• [Task objective]:
Using the data beneath this instruction, retype only the lines from the one that contains "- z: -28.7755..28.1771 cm" down to the one that contains "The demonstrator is", both included, exactly as they appear.

** Opening Exercise input block **

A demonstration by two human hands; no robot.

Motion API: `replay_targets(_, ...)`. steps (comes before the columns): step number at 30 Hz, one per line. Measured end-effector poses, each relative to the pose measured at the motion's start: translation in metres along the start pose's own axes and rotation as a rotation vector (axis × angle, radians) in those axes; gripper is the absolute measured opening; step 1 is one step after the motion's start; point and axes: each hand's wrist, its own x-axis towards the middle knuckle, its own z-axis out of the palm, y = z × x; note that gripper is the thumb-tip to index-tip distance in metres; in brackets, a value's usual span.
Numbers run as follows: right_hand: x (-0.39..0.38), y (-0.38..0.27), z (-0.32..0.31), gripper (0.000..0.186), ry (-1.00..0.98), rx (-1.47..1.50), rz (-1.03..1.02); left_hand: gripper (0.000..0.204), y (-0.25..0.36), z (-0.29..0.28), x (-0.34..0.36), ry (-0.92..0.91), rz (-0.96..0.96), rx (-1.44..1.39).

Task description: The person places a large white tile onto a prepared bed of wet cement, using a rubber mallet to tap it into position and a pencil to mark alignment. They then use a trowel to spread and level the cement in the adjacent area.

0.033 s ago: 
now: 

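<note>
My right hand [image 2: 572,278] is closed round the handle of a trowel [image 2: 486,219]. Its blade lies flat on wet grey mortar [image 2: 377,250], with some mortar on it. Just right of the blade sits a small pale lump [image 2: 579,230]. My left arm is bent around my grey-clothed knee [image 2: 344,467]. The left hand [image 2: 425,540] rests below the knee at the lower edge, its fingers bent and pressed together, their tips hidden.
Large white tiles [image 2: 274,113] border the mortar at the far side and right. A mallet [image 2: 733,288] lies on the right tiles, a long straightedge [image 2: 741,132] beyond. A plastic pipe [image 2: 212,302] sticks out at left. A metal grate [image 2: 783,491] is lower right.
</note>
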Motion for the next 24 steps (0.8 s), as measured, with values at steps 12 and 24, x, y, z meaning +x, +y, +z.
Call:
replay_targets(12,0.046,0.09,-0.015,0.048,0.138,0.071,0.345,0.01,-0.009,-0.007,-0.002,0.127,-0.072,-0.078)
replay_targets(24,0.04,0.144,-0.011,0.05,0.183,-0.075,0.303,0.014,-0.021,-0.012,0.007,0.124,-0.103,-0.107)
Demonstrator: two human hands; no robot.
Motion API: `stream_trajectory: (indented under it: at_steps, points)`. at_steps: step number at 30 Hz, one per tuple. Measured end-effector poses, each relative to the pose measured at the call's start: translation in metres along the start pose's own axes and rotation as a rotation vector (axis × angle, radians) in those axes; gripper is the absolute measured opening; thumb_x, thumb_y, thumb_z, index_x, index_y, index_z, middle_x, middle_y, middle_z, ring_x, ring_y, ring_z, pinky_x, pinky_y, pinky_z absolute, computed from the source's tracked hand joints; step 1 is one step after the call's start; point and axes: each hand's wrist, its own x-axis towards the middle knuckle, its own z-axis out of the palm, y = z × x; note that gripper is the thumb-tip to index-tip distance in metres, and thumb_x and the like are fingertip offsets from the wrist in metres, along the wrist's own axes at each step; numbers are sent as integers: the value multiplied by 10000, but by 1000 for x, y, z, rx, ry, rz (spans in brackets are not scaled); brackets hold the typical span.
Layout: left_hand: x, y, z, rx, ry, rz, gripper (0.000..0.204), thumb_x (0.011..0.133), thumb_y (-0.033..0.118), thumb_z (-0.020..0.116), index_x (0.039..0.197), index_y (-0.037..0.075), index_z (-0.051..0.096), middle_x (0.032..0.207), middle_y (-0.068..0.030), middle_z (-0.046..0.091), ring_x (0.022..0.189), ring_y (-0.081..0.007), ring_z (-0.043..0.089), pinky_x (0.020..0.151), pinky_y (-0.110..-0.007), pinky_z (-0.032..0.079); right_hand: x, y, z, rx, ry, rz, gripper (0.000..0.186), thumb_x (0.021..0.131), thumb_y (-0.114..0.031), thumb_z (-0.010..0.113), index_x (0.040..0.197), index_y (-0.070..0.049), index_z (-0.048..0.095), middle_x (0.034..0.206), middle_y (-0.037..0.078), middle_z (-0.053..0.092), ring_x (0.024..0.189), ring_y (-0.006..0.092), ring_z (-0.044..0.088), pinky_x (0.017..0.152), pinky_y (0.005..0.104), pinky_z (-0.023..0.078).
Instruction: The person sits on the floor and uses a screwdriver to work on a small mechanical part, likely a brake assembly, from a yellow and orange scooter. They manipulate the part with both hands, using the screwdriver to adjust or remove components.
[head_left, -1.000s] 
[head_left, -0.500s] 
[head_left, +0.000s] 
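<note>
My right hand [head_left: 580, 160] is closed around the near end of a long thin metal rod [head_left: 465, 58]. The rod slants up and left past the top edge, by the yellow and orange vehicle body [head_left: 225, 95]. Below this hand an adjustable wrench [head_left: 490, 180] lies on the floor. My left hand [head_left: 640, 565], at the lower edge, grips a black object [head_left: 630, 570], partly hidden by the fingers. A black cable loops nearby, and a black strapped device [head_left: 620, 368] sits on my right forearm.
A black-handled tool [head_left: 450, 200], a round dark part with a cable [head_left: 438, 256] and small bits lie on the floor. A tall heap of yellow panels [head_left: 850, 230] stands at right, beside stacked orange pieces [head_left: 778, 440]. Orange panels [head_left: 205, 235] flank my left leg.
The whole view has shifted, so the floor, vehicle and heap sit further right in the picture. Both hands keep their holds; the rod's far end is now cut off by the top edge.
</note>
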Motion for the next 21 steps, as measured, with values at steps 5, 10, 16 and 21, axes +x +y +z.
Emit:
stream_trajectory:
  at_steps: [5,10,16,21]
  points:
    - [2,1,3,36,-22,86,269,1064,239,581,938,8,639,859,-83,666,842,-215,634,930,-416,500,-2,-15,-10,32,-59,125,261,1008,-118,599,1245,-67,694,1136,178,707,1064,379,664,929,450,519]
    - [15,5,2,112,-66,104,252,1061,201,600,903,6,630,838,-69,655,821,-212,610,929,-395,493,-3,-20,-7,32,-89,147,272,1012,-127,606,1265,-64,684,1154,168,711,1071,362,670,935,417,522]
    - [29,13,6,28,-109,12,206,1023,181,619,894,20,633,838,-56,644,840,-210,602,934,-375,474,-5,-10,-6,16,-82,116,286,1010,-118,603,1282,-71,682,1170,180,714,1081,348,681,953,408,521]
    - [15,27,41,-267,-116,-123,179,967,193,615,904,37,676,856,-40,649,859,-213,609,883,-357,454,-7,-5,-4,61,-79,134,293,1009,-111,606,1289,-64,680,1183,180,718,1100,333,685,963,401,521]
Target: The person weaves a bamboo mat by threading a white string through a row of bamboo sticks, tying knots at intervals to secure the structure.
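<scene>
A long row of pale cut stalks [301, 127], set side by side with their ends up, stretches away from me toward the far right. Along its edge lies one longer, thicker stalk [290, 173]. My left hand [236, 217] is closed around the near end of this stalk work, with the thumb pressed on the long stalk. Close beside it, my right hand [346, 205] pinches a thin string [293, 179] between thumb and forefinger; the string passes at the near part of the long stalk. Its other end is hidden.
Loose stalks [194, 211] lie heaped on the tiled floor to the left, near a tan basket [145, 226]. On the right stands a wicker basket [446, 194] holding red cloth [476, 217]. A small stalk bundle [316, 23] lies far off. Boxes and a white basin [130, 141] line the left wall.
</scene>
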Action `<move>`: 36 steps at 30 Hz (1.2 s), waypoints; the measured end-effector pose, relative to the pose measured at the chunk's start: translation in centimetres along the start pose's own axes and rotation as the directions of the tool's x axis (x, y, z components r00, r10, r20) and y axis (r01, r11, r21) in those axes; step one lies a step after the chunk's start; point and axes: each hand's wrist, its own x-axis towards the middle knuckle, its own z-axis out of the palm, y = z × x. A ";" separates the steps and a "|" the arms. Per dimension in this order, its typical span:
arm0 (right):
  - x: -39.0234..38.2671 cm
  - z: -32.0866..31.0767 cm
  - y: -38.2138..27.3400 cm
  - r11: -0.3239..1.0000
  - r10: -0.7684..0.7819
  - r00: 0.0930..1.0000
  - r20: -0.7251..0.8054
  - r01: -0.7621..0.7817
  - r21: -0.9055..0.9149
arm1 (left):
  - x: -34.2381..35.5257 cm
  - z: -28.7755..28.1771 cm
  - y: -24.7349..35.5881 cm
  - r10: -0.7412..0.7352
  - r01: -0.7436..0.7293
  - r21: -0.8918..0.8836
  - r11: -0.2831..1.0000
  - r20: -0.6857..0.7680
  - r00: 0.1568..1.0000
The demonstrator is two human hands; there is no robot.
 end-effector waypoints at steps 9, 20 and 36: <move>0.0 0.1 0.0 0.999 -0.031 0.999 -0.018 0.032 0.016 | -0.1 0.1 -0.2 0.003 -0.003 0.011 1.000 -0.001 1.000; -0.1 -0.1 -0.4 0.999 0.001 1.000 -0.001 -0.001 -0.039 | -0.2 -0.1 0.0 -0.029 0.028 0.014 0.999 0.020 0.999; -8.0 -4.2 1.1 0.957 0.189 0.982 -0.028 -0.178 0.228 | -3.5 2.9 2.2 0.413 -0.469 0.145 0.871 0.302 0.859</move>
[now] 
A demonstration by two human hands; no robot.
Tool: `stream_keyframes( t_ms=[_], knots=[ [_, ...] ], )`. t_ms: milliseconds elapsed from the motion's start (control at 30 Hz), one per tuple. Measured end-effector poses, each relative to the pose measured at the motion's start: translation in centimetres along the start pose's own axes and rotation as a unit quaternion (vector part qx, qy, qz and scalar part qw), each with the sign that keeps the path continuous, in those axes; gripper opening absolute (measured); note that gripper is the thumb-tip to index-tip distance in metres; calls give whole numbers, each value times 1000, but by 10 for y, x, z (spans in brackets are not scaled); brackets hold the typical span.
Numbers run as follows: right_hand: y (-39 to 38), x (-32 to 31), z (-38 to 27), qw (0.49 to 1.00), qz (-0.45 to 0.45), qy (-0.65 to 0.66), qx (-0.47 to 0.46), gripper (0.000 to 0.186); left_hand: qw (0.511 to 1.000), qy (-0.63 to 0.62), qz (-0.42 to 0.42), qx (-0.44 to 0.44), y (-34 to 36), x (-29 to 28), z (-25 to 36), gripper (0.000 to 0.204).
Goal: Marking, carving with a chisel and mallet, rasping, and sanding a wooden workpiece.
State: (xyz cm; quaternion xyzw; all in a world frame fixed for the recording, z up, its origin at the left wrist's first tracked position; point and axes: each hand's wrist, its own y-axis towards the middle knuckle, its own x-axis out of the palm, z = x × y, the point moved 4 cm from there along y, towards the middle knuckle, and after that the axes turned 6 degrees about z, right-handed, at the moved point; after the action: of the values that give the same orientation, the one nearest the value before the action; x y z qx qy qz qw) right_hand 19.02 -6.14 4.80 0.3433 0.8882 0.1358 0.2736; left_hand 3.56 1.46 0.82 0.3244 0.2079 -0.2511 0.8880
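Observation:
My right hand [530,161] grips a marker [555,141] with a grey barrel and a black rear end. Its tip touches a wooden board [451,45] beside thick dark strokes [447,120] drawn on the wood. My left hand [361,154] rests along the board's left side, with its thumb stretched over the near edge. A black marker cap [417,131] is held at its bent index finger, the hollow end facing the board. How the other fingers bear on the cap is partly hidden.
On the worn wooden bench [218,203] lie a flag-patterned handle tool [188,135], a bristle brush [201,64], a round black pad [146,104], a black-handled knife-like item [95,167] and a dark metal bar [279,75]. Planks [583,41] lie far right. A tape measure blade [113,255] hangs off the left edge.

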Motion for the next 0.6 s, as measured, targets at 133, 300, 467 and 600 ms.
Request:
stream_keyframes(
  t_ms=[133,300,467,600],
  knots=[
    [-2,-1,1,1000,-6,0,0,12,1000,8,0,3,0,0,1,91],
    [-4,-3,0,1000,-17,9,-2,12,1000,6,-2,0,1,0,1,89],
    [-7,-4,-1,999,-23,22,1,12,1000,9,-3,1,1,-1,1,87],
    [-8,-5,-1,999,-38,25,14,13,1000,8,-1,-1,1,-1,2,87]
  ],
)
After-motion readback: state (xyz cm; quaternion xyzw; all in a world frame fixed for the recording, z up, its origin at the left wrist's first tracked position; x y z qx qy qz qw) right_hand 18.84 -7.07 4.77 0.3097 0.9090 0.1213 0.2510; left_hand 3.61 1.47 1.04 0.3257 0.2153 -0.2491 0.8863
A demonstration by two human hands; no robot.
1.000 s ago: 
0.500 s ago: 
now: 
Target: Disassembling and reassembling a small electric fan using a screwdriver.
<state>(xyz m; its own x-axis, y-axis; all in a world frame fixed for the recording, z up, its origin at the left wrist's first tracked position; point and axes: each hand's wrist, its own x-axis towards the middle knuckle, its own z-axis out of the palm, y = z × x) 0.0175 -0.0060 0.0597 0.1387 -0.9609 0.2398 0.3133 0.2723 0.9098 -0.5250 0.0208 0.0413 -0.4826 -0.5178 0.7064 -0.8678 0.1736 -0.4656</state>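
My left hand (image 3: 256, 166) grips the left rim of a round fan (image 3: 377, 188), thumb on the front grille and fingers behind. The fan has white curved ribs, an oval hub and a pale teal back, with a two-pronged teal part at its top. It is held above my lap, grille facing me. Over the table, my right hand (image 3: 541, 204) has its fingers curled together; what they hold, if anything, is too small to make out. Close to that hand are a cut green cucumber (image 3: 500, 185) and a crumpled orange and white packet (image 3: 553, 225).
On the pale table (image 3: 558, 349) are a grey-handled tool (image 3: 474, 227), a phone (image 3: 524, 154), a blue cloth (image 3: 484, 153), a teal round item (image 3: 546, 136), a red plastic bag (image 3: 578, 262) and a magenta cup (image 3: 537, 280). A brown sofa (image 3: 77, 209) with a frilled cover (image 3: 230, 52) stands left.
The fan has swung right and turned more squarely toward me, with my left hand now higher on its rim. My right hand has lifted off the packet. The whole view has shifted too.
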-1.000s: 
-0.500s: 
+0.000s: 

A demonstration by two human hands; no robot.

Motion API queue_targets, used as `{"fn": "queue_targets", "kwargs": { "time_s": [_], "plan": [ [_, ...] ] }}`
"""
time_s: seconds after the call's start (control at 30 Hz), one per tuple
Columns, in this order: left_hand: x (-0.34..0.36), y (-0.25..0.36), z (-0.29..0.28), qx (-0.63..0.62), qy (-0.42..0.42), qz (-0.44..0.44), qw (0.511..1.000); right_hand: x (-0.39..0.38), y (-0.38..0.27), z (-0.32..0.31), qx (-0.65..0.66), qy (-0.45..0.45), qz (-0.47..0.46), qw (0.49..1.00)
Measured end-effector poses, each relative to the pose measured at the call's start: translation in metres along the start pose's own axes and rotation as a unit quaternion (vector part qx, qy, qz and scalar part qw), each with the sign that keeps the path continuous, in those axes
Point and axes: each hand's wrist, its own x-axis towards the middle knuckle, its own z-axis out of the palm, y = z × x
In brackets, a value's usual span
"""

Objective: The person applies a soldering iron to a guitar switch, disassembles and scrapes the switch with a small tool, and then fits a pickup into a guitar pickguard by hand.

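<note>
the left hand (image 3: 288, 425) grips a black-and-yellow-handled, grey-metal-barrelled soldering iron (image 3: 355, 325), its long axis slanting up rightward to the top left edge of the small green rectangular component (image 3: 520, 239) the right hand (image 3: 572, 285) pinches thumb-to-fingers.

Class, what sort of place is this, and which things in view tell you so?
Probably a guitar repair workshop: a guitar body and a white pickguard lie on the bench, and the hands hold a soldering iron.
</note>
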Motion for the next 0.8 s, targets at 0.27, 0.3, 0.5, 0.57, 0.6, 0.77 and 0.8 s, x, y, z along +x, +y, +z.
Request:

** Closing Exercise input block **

• [Expected answer]:
  - z: -28.7755..28.1771 cm
  - y: -24.7349..35.5881 cm
  - r10: -0.7412..0.7352
  - r01: -0.7436..0.7293
  - r21: -0.8918..0.8836
  - r11: -0.2831..1.0000
  - r20: -0.6857..0.7680
  - r00: 0.1568..1.0000
The demonstrator is two human hands; there is no robot.

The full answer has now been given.